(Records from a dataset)
▼▼▼

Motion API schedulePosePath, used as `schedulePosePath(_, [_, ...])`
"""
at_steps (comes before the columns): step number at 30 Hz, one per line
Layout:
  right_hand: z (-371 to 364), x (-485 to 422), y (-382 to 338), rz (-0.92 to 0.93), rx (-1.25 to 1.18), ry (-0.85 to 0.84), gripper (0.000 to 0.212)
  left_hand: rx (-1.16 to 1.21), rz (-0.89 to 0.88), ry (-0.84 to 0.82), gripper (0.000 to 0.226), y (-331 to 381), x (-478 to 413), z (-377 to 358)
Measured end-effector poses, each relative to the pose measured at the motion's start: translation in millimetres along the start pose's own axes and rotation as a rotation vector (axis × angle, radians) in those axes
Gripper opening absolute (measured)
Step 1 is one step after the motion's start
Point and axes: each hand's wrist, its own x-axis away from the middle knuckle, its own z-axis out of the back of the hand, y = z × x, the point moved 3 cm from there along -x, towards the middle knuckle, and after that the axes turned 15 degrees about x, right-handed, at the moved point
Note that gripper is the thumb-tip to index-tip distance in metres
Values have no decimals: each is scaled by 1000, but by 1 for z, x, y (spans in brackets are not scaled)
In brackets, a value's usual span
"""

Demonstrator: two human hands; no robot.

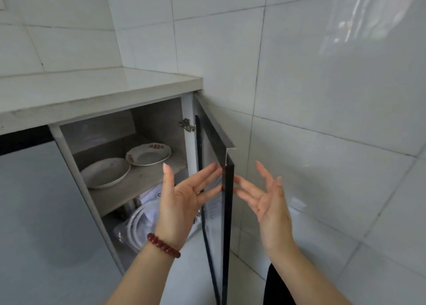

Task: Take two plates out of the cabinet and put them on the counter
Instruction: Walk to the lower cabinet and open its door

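- Left of the door [228, 212], two shallow white plates lie flat on the cabinet's upper shelf: a plain plate [106, 172] in front, a red-patterned plate [148, 153] behind.
- The left hand [182, 194], fingers straight and holding nothing, is at the door's edge, probably steadying it open.
- The right hand [267, 198], just right of the door, is spread and released.
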Motion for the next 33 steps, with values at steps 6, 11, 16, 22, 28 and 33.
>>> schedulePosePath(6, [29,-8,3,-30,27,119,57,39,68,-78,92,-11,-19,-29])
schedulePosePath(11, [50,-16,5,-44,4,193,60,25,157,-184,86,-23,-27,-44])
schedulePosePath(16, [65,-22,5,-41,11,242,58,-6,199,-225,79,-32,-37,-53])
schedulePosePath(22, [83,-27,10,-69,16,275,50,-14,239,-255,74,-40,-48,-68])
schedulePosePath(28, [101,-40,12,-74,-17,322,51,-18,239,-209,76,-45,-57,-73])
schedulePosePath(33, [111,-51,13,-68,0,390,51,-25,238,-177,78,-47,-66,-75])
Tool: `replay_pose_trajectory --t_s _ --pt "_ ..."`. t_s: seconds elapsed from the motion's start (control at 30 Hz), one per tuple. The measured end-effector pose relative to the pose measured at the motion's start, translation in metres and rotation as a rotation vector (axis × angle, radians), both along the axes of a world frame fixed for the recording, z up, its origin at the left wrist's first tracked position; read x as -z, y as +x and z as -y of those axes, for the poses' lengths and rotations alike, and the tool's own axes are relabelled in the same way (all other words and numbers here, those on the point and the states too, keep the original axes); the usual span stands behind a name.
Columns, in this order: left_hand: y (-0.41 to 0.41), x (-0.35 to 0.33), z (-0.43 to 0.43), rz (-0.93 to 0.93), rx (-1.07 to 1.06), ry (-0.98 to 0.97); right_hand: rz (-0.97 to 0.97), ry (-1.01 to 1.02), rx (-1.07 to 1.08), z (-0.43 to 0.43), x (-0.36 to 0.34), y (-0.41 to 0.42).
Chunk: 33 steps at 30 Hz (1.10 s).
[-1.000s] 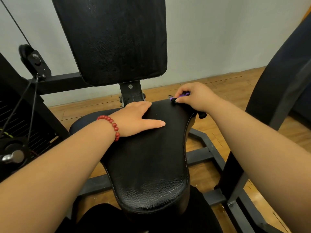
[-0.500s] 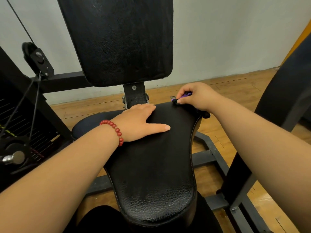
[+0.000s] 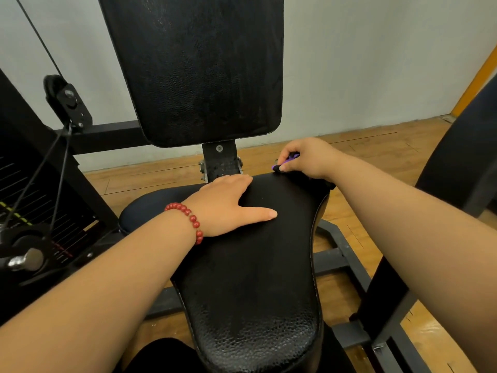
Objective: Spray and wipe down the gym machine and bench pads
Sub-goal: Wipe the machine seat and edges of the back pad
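At the far left, a black pulley [image 3: 66,99] carries a thin cable [image 3: 40,41] that runs down in front of the weight stack [image 3: 32,200]. A chrome knob [image 3: 27,261] sticks out below it.

The left forearm reaches in from the lower left and wears a red bead bracelet [image 3: 188,216] at the wrist. The left grip [image 3: 226,203] lies open and flat on the rear half of the black seat pad [image 3: 255,278], fingers straight and thumb stretched to the right, holding nothing.

Above and behind it, the upright back pad [image 3: 199,68] stands on a metal post. Its black surface looks streaked.

The seat pad narrows toward the camera and shows a pebbled sheen at its near end.

At the pad's far right corner, the right grip [image 3: 309,157] is curled, with fingertips and thumb pinching a purple and black cloth [image 3: 291,158] against the pad's edge. Most of the cloth is hidden under the hand.

Below and to the right, the dark steel frame [image 3: 347,265] rests on the wooden floor [image 3: 376,146]. Another dark pad [image 3: 462,157] fills the right edge.
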<state>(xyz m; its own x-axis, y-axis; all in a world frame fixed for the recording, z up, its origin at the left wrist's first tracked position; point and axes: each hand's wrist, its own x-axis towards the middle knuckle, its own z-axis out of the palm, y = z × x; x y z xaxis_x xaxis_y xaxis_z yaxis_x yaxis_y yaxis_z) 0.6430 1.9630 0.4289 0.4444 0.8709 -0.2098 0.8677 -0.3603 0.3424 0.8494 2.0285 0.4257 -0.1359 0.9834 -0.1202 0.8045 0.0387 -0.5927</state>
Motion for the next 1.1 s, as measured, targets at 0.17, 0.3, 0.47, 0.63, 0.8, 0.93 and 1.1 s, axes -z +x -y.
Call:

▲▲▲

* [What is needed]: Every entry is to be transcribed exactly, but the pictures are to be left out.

* [Result of the task]:
Motion API schedulePosePath, used as `schedulePosePath(_, [_, ...])`
"""
at_steps (comes before the columns): step number at 30 Hz, one per line
Layout:
  right_hand: z (-371 to 364), x (-485 to 422), y (-382 to 338), rz (-0.92 to 0.93), rx (-1.25 to 1.18), ry (-0.85 to 0.84), gripper (0.000 to 0.212)
  left_hand: rx (-1.16 to 1.21), rz (-0.89 to 0.88), ry (-0.84 to 0.82), gripper (0.000 to 0.226), y (-331 to 381), x (-478 to 413), z (-377 to 358)
Measured end-effector poses, each relative to the pose measured at the motion's start: translation in millimetres along the start pose's own axes and rotation as a rotation vector (axis × angle, radians) in those axes
Gripper opening absolute (measured)
Step 1 is one step after the motion's start
Point and axes: each hand's wrist, its own x-axis away from the middle knuckle, its own z-axis out of the back of the hand, y = z × x, the point moved 3 cm from there along -x, towards the middle knuckle, and after that the axes turned 15 degrees about x, right-handed, at the moved point
Note that gripper is the thumb-tip to index-tip distance in metres
Values have no decimals: each is scaled by 1000, but by 1 for z, x, y (spans in brackets are not scaled)
In brackets, a value's usual span
"""

Demonstrator: two human hands; no robot.


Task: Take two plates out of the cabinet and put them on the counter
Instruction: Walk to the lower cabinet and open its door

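- Left of the door [228, 212], two shallow white plates lie flat on the cabinet's upper shelf: a plain plate [106, 172] in front, a red-patterned plate [148, 153] behind.
- The left hand [182, 194], fingers straight and holding nothing, is at the door's edge, probably steadying it open.
- The right hand [267, 198], just right of the door, is spread and released.
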Motion for the next 33 steps, with values at steps 6, 11, 16, 22, 28 and 33.
>>> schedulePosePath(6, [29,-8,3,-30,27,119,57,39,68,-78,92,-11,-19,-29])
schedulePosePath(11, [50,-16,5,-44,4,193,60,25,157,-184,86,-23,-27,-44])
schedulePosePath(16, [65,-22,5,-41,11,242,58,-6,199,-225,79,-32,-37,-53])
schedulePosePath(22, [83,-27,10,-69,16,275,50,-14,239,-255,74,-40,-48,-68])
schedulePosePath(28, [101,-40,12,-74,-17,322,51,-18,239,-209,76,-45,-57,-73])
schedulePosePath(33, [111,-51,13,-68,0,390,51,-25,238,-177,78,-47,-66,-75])
Tool: `replay_pose_trajectory --t_s _ --pt "_ ..."`. t_s: seconds elapsed from the motion's start (control at 30 Hz), one per tuple. The measured end-effector pose relative to the pose measured at the motion's start, translation in metres and rotation as a rotation vector (axis × angle, radians), both along the axes of a world frame fixed for the recording, z up, its origin at the left wrist's first tracked position; read x as -z, y as +x and z as -y of those axes, for the poses' lengths and rotations alike, and the tool's own axes are relabelled in the same way (all other words and numbers here, those on the point and the states too, keep the original axes); the usual span stands behind a name.
Columns, in this order: left_hand: y (-0.41 to 0.41), x (-0.35 to 0.33), z (-0.43 to 0.43), rz (-0.93 to 0.93), rx (-1.07 to 1.06), ry (-0.98 to 0.97); right_hand: rz (-0.97 to 0.97), ry (-1.01 to 1.02), rx (-1.07 to 1.08), z (-0.43 to 0.43), x (-0.36 to 0.34), y (-0.41 to 0.42).
Chunk: 33 steps at 30 Hz (1.10 s).
[-1.000s] 
[-0.500s] 
[+0.000s] 
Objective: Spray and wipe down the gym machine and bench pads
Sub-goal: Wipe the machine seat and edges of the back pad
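At the far left, a black pulley [image 3: 66,99] carries a thin cable [image 3: 40,41] that runs down in front of the weight stack [image 3: 32,200]. A chrome knob [image 3: 27,261] sticks out below it.

The left forearm reaches in from the lower left and wears a red bead bracelet [image 3: 188,216] at the wrist. The left grip [image 3: 226,203] lies open and flat on the rear half of the black seat pad [image 3: 255,278], fingers straight and thumb stretched to the right, holding nothing.

Above and behind it, the upright back pad [image 3: 199,68] stands on a metal post. Its black surface looks streaked.

The seat pad narrows toward the camera and shows a pebbled sheen at its near end.

At the pad's far right corner, the right grip [image 3: 309,157] is curled, with fingertips and thumb pinching a purple and black cloth [image 3: 291,158] against the pad's edge. Most of the cloth is hidden under the hand.

Below and to the right, the dark steel frame [image 3: 347,265] rests on the wooden floor [image 3: 376,146]. Another dark pad [image 3: 462,157] fills the right edge.
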<state>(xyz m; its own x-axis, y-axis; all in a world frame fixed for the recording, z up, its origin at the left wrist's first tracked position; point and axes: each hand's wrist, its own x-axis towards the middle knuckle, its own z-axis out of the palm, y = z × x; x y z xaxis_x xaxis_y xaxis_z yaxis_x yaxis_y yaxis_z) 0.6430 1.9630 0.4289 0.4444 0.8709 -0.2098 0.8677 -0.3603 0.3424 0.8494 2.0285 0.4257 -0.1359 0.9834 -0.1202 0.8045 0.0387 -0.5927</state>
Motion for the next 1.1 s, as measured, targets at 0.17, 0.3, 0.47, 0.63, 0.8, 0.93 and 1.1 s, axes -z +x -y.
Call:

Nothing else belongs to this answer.